(What you have to do): Please figure out how many lines in the material contain "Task", and give only that number.

────────────────────

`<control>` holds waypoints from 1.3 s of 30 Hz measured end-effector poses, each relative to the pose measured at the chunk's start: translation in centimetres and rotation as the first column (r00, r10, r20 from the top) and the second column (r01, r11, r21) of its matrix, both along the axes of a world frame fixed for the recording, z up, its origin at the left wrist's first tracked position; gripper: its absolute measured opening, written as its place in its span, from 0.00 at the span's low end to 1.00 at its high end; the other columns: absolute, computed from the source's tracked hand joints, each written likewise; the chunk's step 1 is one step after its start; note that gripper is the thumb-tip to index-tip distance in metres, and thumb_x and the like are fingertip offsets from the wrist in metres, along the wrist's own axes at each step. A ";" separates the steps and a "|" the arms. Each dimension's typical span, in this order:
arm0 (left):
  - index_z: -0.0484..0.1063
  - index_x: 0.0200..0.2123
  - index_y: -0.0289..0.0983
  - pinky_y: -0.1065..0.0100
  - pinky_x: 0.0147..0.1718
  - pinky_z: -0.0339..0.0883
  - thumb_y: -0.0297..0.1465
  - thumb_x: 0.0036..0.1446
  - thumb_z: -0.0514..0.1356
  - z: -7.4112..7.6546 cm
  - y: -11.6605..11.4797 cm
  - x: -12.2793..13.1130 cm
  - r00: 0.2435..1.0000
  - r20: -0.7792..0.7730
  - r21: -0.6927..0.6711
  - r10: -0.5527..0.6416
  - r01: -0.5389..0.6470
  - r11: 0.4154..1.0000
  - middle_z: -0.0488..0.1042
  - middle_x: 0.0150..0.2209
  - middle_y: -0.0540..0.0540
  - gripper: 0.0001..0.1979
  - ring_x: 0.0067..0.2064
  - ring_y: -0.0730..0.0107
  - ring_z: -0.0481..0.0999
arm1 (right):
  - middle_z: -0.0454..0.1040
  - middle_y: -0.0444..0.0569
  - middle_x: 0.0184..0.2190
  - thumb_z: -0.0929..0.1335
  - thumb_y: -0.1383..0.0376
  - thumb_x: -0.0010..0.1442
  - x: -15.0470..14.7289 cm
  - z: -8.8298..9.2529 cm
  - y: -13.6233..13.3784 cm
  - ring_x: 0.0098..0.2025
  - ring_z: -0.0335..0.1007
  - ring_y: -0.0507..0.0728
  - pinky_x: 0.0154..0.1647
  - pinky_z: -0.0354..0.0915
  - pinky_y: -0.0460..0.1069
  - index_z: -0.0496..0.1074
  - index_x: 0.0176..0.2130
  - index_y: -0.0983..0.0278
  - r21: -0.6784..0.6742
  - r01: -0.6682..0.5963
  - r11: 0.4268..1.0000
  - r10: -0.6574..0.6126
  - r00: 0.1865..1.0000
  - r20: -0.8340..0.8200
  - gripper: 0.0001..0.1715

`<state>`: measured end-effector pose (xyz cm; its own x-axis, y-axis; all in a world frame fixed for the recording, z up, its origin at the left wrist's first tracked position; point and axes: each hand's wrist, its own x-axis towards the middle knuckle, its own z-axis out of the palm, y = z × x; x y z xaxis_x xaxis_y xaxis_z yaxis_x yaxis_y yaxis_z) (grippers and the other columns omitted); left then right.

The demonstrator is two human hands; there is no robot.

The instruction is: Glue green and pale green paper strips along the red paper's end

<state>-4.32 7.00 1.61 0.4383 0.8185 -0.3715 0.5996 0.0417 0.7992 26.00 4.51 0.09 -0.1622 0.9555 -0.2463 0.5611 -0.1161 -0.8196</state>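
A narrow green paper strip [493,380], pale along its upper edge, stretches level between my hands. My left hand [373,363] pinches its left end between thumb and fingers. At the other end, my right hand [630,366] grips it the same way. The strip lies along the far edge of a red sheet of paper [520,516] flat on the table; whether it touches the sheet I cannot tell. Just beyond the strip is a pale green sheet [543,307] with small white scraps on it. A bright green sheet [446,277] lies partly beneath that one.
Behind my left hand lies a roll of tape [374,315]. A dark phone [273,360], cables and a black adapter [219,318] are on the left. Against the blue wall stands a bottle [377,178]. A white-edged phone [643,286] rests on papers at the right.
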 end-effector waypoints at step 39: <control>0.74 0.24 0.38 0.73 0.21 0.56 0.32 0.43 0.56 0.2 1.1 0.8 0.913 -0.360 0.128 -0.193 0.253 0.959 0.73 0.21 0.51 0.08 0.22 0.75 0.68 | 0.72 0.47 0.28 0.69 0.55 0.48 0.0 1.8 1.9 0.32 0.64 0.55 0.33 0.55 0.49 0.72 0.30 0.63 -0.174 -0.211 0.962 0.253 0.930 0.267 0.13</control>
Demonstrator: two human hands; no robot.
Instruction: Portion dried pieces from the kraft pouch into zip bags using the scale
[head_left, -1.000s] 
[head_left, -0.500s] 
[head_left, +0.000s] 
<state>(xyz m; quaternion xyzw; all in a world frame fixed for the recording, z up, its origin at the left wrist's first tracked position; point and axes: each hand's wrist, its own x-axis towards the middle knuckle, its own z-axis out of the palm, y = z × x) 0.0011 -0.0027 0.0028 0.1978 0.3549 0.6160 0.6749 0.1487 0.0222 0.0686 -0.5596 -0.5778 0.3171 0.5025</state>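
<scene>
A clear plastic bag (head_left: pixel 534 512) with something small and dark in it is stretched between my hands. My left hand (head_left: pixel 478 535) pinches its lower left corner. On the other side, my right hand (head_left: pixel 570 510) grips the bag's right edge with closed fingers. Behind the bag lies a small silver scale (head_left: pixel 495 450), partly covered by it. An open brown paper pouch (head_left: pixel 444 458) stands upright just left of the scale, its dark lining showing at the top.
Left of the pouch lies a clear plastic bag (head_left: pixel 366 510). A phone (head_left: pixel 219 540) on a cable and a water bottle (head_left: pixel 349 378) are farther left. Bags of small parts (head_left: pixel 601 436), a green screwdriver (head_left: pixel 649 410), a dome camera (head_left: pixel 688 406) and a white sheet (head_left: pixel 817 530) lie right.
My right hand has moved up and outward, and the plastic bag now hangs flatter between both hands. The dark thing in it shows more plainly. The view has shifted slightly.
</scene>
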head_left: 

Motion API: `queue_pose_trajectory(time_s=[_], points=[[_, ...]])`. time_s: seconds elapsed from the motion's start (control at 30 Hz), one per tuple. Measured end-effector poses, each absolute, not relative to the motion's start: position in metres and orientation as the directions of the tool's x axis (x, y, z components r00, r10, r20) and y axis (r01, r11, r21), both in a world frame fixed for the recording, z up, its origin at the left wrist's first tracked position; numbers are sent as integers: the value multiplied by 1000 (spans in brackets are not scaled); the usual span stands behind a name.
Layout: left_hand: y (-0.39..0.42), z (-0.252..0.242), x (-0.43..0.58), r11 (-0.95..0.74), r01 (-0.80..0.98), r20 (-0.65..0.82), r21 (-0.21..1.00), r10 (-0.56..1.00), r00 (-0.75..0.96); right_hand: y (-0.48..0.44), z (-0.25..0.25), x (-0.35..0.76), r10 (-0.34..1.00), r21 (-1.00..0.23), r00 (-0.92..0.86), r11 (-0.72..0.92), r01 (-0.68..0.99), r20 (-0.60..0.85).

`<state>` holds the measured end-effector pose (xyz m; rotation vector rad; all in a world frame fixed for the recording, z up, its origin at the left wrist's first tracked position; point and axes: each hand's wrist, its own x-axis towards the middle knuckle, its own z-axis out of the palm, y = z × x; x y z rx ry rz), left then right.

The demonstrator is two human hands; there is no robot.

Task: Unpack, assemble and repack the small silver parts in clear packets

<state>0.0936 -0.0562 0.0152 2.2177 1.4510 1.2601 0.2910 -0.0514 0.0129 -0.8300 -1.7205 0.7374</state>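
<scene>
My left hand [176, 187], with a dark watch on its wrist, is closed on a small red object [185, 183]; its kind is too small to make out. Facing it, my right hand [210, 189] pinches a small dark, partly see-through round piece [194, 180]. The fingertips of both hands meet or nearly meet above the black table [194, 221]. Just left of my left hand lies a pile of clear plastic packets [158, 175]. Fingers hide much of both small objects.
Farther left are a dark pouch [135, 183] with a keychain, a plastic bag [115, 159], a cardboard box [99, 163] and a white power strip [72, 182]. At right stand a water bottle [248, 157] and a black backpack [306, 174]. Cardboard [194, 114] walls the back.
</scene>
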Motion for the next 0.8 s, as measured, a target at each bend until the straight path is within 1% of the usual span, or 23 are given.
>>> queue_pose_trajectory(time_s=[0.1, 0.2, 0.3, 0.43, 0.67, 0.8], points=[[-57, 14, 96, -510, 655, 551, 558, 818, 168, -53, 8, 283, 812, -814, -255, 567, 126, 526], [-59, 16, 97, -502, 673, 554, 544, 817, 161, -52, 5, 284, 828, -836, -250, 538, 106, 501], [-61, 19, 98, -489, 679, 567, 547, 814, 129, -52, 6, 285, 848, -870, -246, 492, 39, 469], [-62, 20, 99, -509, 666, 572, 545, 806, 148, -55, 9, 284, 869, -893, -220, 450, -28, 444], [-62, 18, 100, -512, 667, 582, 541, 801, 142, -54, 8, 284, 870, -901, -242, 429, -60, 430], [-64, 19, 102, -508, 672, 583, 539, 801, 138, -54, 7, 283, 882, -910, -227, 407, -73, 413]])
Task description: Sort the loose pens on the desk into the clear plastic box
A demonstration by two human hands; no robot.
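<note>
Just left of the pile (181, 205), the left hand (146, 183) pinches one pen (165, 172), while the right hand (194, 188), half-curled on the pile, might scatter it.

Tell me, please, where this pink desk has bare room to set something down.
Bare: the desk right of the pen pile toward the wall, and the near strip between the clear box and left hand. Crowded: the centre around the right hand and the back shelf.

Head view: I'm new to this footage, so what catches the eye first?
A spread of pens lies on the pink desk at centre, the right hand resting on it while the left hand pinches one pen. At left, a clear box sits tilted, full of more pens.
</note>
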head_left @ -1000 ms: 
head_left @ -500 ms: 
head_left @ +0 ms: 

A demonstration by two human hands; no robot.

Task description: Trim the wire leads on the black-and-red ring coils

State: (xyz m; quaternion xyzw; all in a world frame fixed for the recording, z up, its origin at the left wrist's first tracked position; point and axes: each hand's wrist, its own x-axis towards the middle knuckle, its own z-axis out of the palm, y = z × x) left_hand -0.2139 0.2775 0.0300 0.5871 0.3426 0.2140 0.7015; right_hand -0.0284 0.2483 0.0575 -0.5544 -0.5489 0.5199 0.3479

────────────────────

(Written reply): 3